PROTHESE TOTALE DE HANCHE

 

 

Si votre douleur de hanche est liée à une usure de la hanche (coxarthrose), et que cette douleur a un impact fort sur votre qualité de vie, votre chirurgien peut être amené à vous proposer la pose d’une prothèse totale de hanche.

Le but ici n’est pas de discuter des différentes façons de réaliser cette chirurgie (voie d’abord de la hanche, type de matériel utilisé…), car il s’agit souvent de choix liés au lieu de formation du chirurgien ou à son expérience (heureuse ou non) avec certains types d’implants. Les techniques actuelles sont généralement fiables et obtiennent de très bons résultats.

 

Dans les quelques jours qui suivent la chirurgie, le lever est possible (initialement aidé par le personnel), et la marche est débutée, avec un appui complet, initialement aidée par deux cannes anglaises pour gagner en sécurité. Les kinésithérapeutes du service passeront tous les jours pour vous faire progresser rapidement. La sortie est généralement autorisée au bout de 6 à 10 jours. Un séjour en centre de rééducation est parfois proposé pour les personnes seules et/ou dont l’état général est fragile.

 

 

 

 

 

 

 

 

 

 

 

         Cotyle prothétique : c'est à l'intérieur

      de cette cavité, impactée dans le bassin,

que vient de loger la tête fémorale prothétique

 

 

La chirurgie d’une prothèse totale est le plus souvent ressentie comme assez simple dans ses suites par le patient, mais une complication survient parfois. Celle-ci est parfois grave.

 

L’une des complications des prothèses totales de hanche est l’obtention d’une différence de longueur entre les deux jambes. Celle-ci peut être inévitable si l’anatomie de votre hanche est particulière ou si la prothèse est instable (c’est à dire qu’elle risque de se luxer lors de mouvements de faible amplitude). Cependant, celle-ci peut également être due à une erreur technique pendant l’opération. Il n’existe en effet pas de repère fiable pendant l’opération pour vérifier l’allongement ou le raccourcissement. Afin de diminuer le risque d’erreur, certains chirurgiens utilisent un système de capteurs qui sont reliés à un ordinateur. Ce système indique avec précision la position de la hanche par rapport à l’état mesuré avant la chirurgie.
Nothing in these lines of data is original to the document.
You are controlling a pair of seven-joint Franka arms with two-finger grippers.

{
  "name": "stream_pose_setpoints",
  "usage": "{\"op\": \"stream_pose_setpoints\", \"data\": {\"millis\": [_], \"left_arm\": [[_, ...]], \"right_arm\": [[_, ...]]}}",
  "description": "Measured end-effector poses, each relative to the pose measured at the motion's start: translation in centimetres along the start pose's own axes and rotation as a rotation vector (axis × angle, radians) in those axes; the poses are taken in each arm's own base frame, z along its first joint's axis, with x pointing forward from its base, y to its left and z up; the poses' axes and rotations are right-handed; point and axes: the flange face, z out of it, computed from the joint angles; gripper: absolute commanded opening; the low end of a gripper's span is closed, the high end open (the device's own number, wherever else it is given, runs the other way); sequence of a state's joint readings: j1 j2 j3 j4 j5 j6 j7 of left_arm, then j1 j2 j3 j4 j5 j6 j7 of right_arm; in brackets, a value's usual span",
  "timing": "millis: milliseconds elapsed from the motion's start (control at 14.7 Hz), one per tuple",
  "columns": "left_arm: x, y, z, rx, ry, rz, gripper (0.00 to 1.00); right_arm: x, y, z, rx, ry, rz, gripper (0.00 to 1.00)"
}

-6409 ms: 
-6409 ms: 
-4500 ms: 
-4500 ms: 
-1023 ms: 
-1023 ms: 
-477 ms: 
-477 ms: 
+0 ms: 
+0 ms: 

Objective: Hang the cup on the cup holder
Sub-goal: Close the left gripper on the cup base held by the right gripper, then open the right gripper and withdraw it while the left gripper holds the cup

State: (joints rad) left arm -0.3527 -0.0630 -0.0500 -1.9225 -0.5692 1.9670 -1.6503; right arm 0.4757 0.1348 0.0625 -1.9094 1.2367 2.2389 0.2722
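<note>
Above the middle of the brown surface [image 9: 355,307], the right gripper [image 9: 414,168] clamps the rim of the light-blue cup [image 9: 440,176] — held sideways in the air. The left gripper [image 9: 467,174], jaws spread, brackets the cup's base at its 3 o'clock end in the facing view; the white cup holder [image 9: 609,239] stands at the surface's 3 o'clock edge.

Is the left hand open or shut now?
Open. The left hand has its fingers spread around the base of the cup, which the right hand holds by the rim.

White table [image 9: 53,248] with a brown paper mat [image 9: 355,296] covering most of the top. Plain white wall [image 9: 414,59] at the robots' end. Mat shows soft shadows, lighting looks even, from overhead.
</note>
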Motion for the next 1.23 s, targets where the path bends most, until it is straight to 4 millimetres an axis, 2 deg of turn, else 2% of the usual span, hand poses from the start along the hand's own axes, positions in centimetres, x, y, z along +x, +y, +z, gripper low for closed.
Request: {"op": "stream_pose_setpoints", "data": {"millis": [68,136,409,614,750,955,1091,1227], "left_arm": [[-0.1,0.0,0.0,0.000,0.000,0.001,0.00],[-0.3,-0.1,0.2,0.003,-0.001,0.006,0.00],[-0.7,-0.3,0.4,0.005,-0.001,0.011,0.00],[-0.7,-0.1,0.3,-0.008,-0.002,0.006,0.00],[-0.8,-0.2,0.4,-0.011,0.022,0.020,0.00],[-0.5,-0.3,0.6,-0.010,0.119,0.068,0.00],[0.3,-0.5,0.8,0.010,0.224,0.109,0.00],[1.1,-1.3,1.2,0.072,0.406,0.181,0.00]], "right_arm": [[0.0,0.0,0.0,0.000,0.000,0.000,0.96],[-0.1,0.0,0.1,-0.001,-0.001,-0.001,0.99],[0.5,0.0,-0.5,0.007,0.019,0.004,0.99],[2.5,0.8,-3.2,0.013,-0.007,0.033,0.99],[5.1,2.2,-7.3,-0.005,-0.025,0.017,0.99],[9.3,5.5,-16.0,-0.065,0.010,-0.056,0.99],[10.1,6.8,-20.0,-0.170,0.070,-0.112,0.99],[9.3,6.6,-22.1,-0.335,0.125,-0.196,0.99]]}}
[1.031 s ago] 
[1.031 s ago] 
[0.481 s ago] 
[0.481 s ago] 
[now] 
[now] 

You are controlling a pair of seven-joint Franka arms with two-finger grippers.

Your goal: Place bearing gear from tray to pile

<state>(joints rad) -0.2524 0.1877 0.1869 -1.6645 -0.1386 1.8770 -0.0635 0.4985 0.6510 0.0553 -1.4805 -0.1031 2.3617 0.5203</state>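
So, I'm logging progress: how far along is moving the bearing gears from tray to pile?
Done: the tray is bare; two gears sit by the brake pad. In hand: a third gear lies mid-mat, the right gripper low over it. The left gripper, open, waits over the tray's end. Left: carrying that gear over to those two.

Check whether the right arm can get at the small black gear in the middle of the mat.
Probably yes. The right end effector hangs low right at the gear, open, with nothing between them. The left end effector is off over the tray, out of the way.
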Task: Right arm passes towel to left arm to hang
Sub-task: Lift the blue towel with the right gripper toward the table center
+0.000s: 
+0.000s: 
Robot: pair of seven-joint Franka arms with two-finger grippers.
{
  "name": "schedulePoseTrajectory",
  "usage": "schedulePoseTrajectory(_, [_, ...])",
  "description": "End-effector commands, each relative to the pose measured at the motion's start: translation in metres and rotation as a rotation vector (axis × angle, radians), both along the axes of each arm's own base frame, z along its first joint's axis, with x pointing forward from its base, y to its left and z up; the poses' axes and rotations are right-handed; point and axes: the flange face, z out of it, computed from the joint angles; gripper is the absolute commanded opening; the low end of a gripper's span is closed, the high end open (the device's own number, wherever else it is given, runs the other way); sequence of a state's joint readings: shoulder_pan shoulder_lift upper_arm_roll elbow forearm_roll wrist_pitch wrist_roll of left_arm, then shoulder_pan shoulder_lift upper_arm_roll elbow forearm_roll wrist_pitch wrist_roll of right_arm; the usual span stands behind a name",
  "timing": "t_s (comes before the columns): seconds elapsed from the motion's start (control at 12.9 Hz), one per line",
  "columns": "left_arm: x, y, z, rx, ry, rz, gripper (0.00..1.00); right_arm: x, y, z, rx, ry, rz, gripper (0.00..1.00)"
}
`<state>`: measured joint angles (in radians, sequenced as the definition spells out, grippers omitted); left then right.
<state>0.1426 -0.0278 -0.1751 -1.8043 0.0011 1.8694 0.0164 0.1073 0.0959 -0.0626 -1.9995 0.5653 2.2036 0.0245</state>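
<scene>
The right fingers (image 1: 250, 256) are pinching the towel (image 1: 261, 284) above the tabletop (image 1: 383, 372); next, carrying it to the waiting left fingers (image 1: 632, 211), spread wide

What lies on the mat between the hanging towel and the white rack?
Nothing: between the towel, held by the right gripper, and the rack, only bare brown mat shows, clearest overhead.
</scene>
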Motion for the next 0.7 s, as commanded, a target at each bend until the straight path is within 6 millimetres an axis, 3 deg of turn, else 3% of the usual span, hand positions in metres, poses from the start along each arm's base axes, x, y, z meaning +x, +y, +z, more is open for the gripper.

Ce système n’est bien évidemment pas parfait, mais j’estime qu’il permet de limiter le risque d’erreur. Il demande un peu plus de temps opératoire (et quelques petites incisions supplémentaires pour placer les capteurs), mais il me paraît important d’accorder quelques minutes supplémentaires à la sécurisation de ce paramètre, pour éviter au patient de boiter ou de porter en permanence une talonnette de compensation.

D’autres complications peuvent survenir, les plus graves étant l’infection du site opératoire, la paralysie du nerf sciatique, la fracture du fémur et la survenue d’une thrombose veineuse profonde (ou phlébite) qui peut évoluer vers une embolie pulmonaire parfois mortelle.

 

La durée de vie des prothèses est bonne. Si l’on exclue les quelques cas de reprise précoce dus à une complication (1 à 5%), on peut estimer la durée de vie à plus d’une vingtaine d’année (les études récentes estiment que l’on obtient entre 85 à 95% de réussite à 20 ans).